While the District Attorney and the Tennessee Bureau of Investigation are done with their criminal probe, lingering questions remain. Members of Metro Council’s Special Committee as well as those on the city’s ethical conduct board say they hope to find some answers over the coming months.
Those that will attempt to move past what transpired between the former Mayor and her head of security to find out how it was able to go on so long — and how it might have affected citizens of Nashville in unforeseen ways.
Metro Council’s Special Committee
The Council’s Special Committee met Tuesday night after a Metro Council meeting. After one and a half hours of deliberation, the group decided not to disband the committee but did agree to make some changes in light of the Barry's conditional guilty plea.
Councilman Robert Swope pointed out that while their initial goal was to find out if there had been any wrongdoing, Barry’s resignation and charge answered that question.
The panel agreed they should set a new goal— to find out how to stop it from happening again. In order to do so, they’re planning to ask Metro Council to expand their scope, allowing them to make policy recommendations to the city after their investigation concludes.
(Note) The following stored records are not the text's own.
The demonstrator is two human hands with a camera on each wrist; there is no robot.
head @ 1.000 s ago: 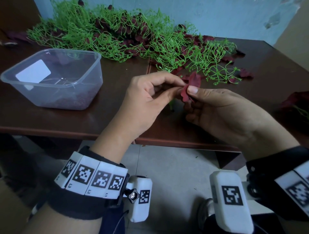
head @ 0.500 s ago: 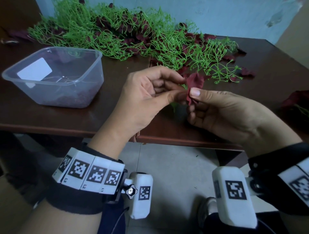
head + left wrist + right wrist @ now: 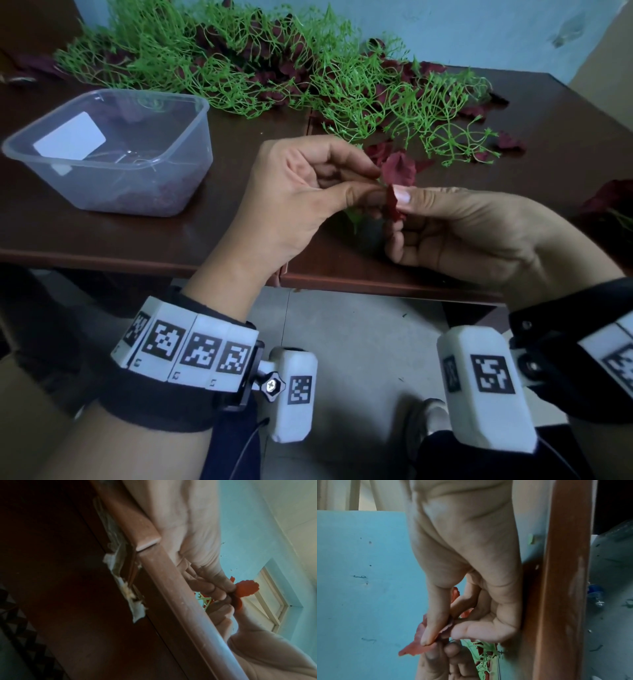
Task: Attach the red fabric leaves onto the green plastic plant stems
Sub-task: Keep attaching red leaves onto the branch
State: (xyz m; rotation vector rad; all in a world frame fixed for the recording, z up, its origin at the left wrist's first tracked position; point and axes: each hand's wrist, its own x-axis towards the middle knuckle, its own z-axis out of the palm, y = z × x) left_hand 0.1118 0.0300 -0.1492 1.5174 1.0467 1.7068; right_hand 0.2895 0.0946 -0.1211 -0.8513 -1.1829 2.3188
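Note:
Both hands meet above the table's front edge. My left hand (image 3: 363, 186) pinches a thin green stem (image 3: 205, 602) between thumb and fingers; most of the stem is hidden behind the fingers. My right hand (image 3: 397, 202) pinches a red fabric leaf (image 3: 394, 205) at the stem's tip with thumb and forefinger. A second red leaf (image 3: 399, 168) stands up just behind the fingertips. From the right wrist view the red leaf (image 3: 419, 642) pokes out under the thumb. A big heap of green plastic stems (image 3: 274, 78) mixed with dark red leaves lies along the table's back.
A clear plastic tub (image 3: 113, 154) with dark red leaves at its bottom stands at the left on the dark brown table (image 3: 565, 144). Loose red leaves (image 3: 510, 140) lie at the right, and more foliage (image 3: 613, 202) at the right edge. Grey floor shows below the table edge.
Both hands have risen slightly and stayed together. The right thumb has slid the red leaf closer against the left fingertips, and the leaf now stands more edge-on.

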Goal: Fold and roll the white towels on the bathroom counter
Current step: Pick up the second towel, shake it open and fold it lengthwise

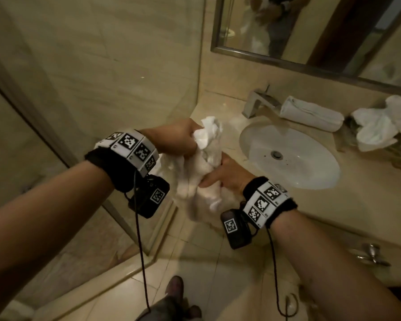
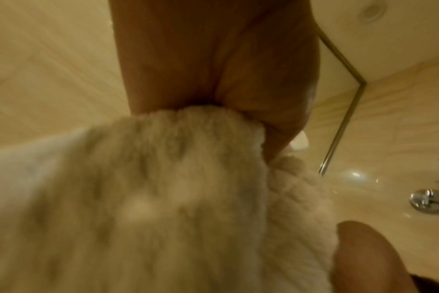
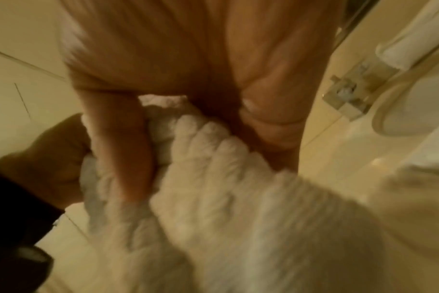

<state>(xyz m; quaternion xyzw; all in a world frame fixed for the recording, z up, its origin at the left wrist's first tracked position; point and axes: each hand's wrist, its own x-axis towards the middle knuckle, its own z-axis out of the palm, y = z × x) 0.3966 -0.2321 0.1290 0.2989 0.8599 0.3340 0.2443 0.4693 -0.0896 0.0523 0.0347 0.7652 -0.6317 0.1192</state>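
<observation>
Both hands hold one crumpled white towel (image 1: 202, 179) bunched in the air over the left end of the counter (image 1: 368, 205). My left hand (image 1: 183, 142) grips the towel's upper part, with a tuft sticking out above the fist. My right hand (image 1: 218, 174) grips it lower down, thumb across the cloth. In the left wrist view the towel (image 2: 163, 198) fills the lower picture beneath the curled left hand (image 2: 213, 69). In the right wrist view the fingers (image 3: 123, 148) of my right hand are curled round the towel (image 3: 238, 198). A rolled white towel (image 1: 310, 114) lies behind the sink.
An oval white sink (image 1: 287, 156) with a chrome faucet (image 1: 257, 103) sits right of the hands. More crumpled white towels (image 1: 375, 128) lie at the counter's far right. A glass shower partition (image 1: 148, 77) stands at the left, and a mirror (image 1: 310, 28) hangs above.
</observation>
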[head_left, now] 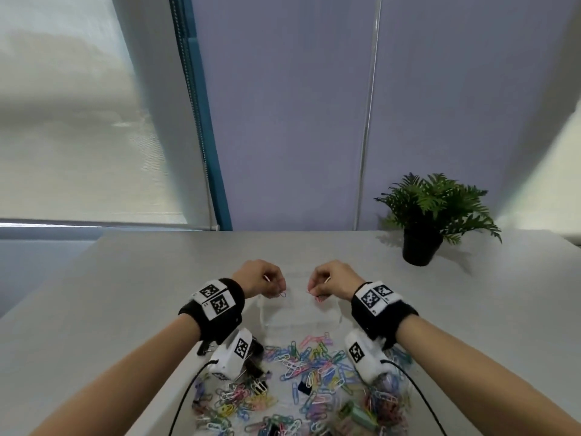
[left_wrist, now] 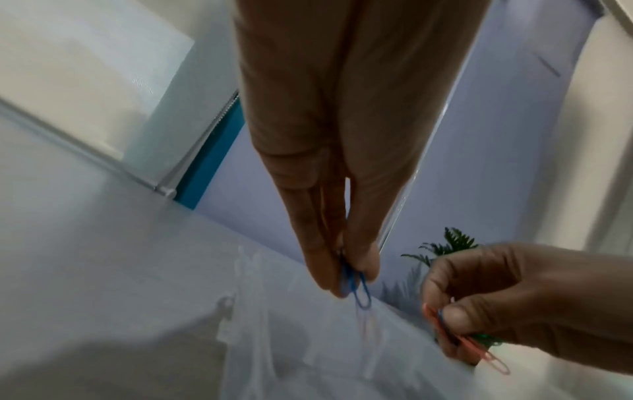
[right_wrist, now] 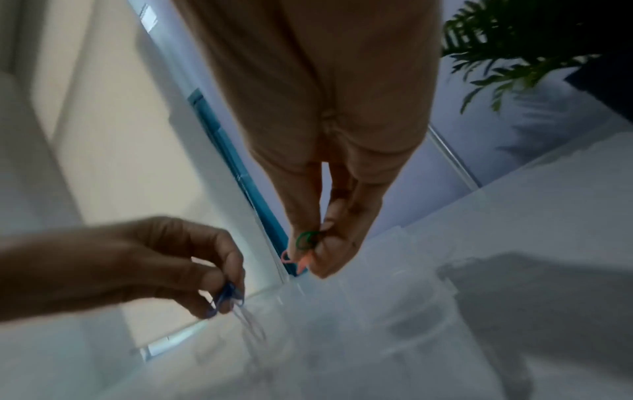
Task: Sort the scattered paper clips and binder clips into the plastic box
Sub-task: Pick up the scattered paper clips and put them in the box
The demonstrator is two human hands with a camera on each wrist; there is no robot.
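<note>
My left hand (head_left: 276,291) hovers over the left side of the clear plastic box (head_left: 300,322) and pinches blue paper clips (left_wrist: 359,289) between thumb and fingertips. My right hand (head_left: 316,292) hangs over the box's right side and pinches pink and green paper clips (right_wrist: 304,246); the same pink clips (left_wrist: 479,351) show in the left wrist view. A heap of coloured paper clips (head_left: 314,372) lies on the table in front of the box, with black binder clips (head_left: 256,366) among them near my left wrist.
A potted green plant (head_left: 430,215) stands at the back right of the white table (head_left: 125,294). A window blind (head_left: 78,121) and a lilac wall panel (head_left: 283,121) rise behind the table's far edge.
</note>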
Earlier in the day, Nashville’s new mayor, David Briley told reporters he didn’t think the committee was still necessary and encouraged members to reconsider the cost of hiring an outside law firm to investigate.
While the panel did not disband, they did agree to limit the amount of hours the contracted lawyers will work to keep costs down. Once 15 hours are billed — which are not to surpass a rate of $395 per hour — the firm must request approval from the committee to keep going.
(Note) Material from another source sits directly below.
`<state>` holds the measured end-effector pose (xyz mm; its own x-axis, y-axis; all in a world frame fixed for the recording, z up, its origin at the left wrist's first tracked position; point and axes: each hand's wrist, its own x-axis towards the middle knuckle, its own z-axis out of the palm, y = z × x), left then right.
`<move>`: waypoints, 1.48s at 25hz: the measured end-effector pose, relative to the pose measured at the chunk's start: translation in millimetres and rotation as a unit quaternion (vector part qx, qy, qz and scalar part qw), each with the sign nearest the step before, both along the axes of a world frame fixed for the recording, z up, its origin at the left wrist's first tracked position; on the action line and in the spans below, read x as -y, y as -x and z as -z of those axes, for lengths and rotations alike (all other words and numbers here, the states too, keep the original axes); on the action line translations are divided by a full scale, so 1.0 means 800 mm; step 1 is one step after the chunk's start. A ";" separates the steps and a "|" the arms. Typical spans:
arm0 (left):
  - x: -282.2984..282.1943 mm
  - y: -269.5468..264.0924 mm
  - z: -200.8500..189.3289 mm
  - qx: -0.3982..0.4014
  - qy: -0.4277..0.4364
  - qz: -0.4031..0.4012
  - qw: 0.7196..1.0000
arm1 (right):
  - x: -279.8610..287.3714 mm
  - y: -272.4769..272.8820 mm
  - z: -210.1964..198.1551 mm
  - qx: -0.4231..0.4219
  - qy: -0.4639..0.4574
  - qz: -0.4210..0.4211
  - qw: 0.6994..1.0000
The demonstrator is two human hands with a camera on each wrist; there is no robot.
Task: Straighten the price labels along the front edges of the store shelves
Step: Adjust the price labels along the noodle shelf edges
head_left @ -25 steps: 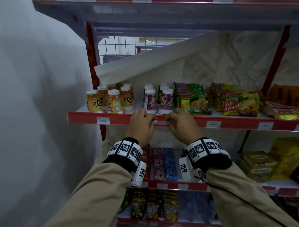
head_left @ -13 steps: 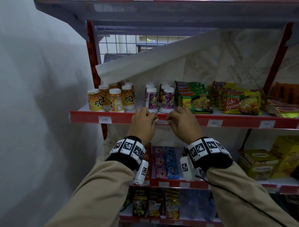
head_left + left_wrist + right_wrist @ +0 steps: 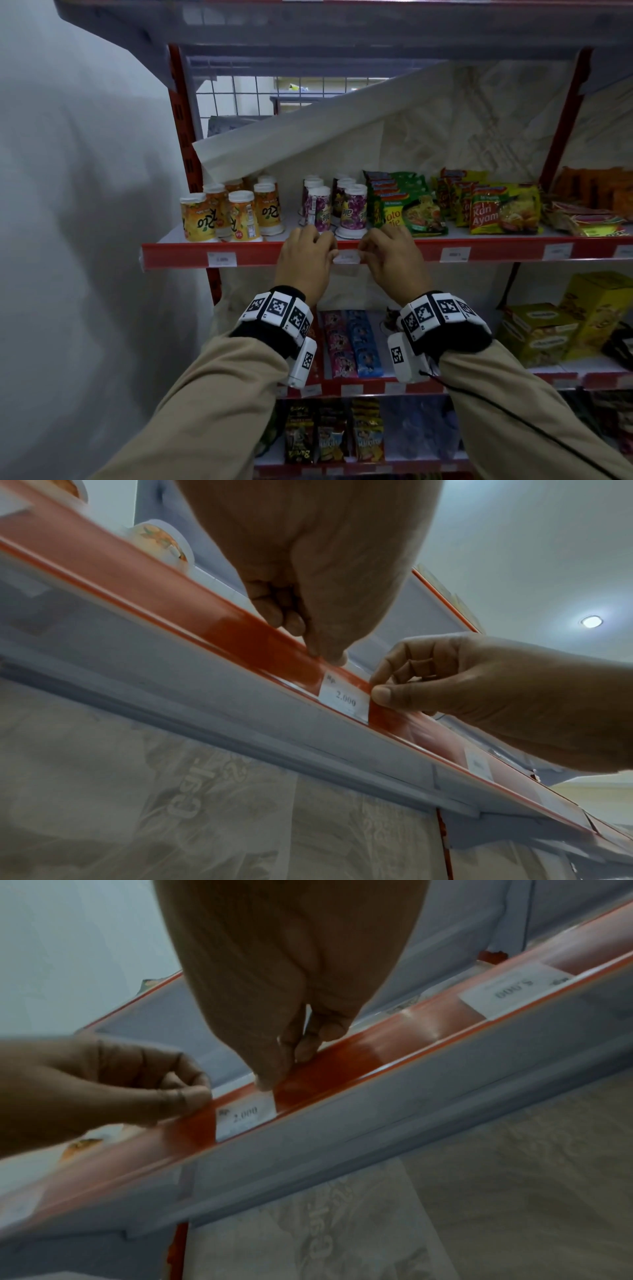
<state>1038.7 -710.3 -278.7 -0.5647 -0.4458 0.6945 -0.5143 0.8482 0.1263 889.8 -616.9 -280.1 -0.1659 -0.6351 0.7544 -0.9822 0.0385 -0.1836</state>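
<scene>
White paper price label (image 3: 345, 696) printed "2.000" sits in the red front strip (image 3: 253, 251) of the shelf, right between your two hands. Your left hand (image 3: 306, 258) has its fingers curled, thumb and fingertips pressed together on the strip's top edge just left of the label; whether the grip actually catches the label's corner, cannot tell. Your right hand (image 3: 394, 262) pinches at the label's right edge, thumb (image 3: 385, 695) on the front face, fingers folded behind, so that grip is clamped on the label. Label looks roughly level in the strip, lower edge down in the clear channel, text readable in both wrist views.

Past your right hand along the same strip: another label (image 3: 514, 992) reading "4.000", then more further out. Past your left hand: one more label (image 3: 221, 259). Just behind your grips on the shelf stand purple cups (image 3: 352, 210), orange cups (image 3: 197, 222) to the left of them, noodle packs (image 3: 407, 212) to the right.
</scene>
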 end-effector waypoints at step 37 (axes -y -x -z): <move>-0.113 0.172 0.012 -0.073 -0.026 0.071 0.994 | -0.105 0.166 -0.009 -0.006 -0.064 0.014 0.998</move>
The panel will schedule a meeting once the city’s auditing team completes their report.
Council Board of Ethical Conduct
Members of the city’s Council Board of Ethical Conduct then voted Wednesday morning to set a hearing despite the mayor’s resignation.
An outside law firm was hired last month to provide legal analysis of a complaint filed by Theeda Murphy, a local activist affiliated with Community Oversight Now, a group advocating for a police oversight board.
While it is traditionally the role of Metro’s law department to review complaints, the board wanted to avoid a potential conflict of interest.
Much of the conversation centered around the purpose of the investigation. After all, Barry is no longer a Metro employee.
In the end, citing a desire for “transparency and to foster public trust,” members of the board voted to look into two of four allegations in the complaint: former Metro Sgt. Rob Forrest’s excessive overtime —which he plead guilty to yesterday — and whether his relationship with Barry influenced her stance on the community oversight board. That proposal was publicly opposed by Nashville’s law enforcement.
At the hearing, members of Community Oversight Now provided WPLN with copies of several emails obtained through a public record requests. The emails show that Forrest, as well as Chief Steve Anderson, were looped into conversations related to the proposed oversight board.
Murphy believes the emails prove that officers were monitoring the social media accounts of activist groups pushing for an oversight board.
Forrest was working as head of security for Barry at that time, and Murphy says it’s unclear why he was included in those conversations. She says she hopes to present this information to the board.
A date for the ethics hearing has not been announced yet.
TBI Is Out
Earlier Tuesday, District Attorney Glenn Funk announced he’d asked the TBI to end their probe. The state agency confirmed they would heed his request.
It is still unclear what the TBI discovered, and the public will likely never know. TBI investigative reports are protected by Tennessee statute and are not considered public records.